Exercise directions | Check every line below for the word "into" and give only the number of lines where it appears.

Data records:
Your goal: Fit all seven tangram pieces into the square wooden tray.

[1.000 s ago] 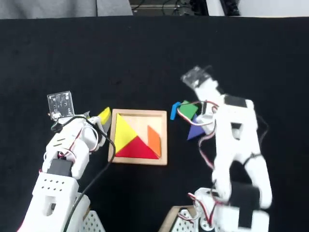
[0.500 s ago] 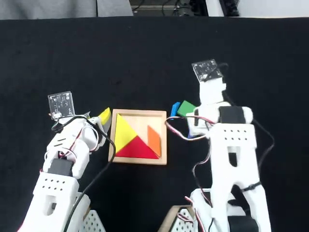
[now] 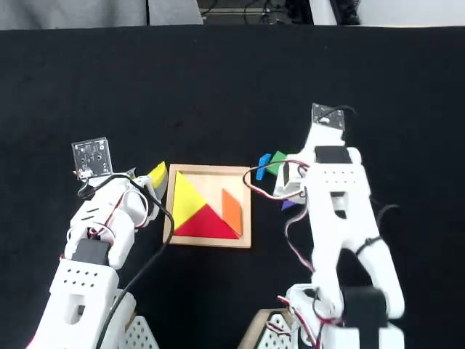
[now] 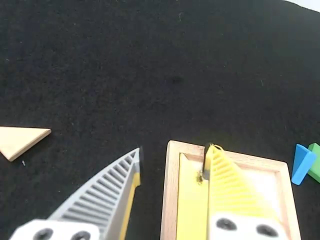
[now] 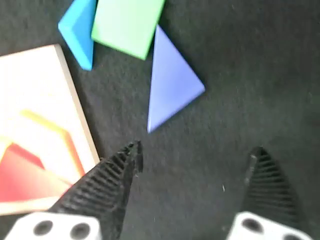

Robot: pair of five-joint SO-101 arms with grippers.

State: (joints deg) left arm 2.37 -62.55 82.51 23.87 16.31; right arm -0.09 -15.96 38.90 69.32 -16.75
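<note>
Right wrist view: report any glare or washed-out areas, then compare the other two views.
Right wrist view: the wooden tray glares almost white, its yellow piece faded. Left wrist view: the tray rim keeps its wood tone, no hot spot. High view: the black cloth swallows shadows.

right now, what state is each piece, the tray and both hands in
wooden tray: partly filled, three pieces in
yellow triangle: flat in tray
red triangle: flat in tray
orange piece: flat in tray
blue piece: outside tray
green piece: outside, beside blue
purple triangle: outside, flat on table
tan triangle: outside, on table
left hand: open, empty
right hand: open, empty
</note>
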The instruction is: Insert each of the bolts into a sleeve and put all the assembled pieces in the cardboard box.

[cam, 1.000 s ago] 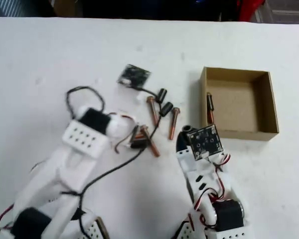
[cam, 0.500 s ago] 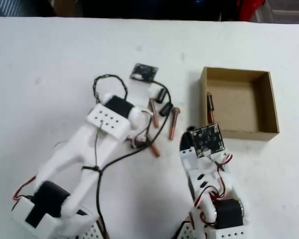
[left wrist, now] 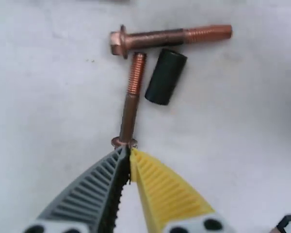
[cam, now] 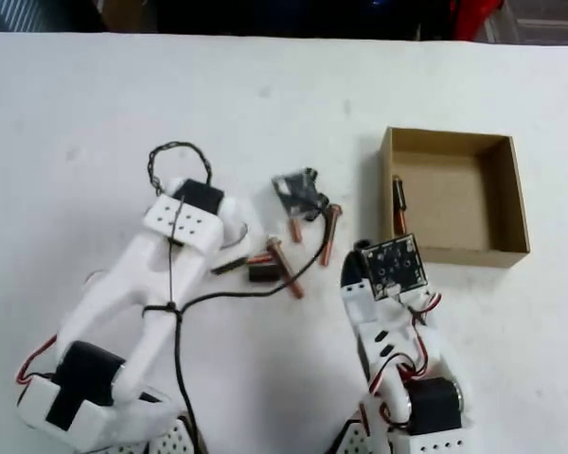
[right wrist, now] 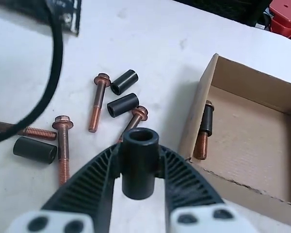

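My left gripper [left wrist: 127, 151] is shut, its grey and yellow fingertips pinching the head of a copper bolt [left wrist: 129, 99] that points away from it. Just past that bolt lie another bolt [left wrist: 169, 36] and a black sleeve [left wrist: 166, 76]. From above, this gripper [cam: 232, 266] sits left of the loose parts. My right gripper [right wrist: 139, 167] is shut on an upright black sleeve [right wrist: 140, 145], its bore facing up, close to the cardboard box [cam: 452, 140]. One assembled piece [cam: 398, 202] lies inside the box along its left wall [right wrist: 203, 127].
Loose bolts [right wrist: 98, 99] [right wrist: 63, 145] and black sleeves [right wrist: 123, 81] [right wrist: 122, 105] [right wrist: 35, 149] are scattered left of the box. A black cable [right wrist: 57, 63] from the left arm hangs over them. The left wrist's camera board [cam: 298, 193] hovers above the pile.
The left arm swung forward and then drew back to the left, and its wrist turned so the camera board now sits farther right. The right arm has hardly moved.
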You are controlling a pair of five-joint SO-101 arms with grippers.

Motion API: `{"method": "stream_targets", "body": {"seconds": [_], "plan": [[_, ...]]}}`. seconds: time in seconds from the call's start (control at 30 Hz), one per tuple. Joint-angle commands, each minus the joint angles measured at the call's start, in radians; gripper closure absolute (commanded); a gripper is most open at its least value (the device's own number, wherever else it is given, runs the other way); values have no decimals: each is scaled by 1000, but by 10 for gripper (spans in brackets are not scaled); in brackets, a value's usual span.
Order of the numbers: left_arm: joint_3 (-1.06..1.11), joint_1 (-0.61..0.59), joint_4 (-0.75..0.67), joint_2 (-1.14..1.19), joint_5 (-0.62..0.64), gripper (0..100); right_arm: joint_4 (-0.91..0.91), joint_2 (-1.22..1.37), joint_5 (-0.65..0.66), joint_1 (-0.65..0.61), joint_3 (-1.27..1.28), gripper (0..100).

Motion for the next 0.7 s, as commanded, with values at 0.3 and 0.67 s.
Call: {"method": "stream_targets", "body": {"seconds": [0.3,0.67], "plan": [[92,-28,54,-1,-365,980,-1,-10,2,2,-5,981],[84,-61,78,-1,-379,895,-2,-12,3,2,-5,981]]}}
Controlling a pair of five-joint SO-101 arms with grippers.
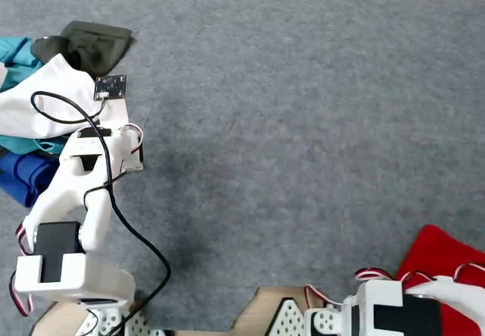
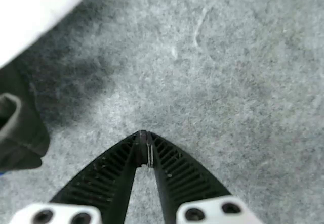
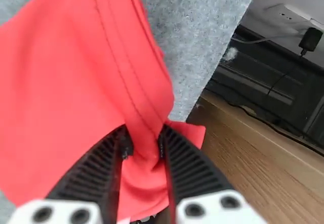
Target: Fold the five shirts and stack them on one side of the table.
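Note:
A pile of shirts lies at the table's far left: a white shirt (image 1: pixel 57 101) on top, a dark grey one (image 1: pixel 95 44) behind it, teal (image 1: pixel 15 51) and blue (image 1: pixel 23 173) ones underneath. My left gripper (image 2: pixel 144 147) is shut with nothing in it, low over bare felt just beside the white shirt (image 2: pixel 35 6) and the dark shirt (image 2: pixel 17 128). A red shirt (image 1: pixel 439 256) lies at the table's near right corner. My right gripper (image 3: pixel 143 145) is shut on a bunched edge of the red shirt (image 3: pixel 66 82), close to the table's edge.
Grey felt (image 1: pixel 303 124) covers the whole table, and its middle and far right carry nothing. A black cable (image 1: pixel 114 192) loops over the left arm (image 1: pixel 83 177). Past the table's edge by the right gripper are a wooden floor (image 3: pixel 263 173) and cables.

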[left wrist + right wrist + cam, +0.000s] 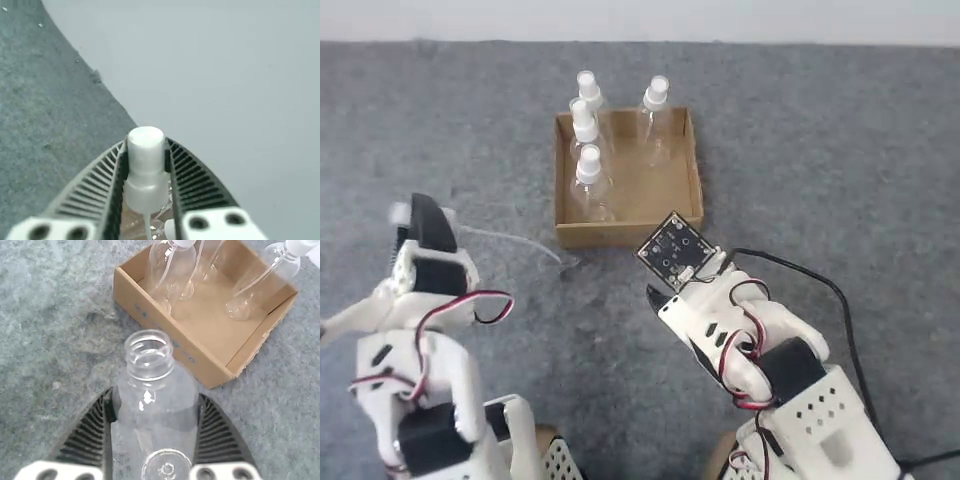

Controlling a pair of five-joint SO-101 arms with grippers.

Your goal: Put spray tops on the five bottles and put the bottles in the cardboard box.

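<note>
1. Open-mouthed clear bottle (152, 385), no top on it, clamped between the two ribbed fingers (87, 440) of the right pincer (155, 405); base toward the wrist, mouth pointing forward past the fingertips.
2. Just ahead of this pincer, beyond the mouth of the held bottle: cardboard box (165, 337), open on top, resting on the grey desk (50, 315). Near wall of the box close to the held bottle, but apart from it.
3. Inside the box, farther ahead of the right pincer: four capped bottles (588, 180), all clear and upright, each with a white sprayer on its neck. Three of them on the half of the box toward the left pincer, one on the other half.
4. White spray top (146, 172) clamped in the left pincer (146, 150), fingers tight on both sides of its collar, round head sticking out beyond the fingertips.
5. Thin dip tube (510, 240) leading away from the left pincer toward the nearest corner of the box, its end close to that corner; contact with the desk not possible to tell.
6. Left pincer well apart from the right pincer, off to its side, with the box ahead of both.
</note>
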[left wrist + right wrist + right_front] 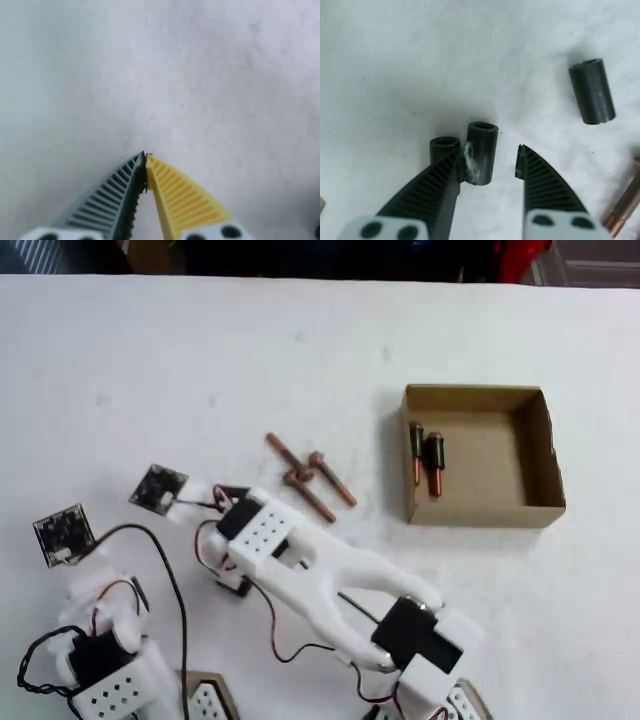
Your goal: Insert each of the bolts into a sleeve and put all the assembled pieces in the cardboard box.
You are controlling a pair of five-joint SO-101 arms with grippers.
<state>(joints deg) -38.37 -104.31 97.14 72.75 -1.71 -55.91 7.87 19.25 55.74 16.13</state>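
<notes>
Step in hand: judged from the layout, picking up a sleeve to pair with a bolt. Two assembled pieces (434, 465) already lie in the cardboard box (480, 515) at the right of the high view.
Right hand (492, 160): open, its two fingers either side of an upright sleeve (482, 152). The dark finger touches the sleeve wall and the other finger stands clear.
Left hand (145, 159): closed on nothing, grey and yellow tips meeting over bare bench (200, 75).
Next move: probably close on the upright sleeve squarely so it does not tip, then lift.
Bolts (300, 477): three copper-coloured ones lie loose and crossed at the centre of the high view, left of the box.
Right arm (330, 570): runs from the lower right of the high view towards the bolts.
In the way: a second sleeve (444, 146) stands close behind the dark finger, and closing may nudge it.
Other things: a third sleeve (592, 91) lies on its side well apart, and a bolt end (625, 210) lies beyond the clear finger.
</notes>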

Task solution | 3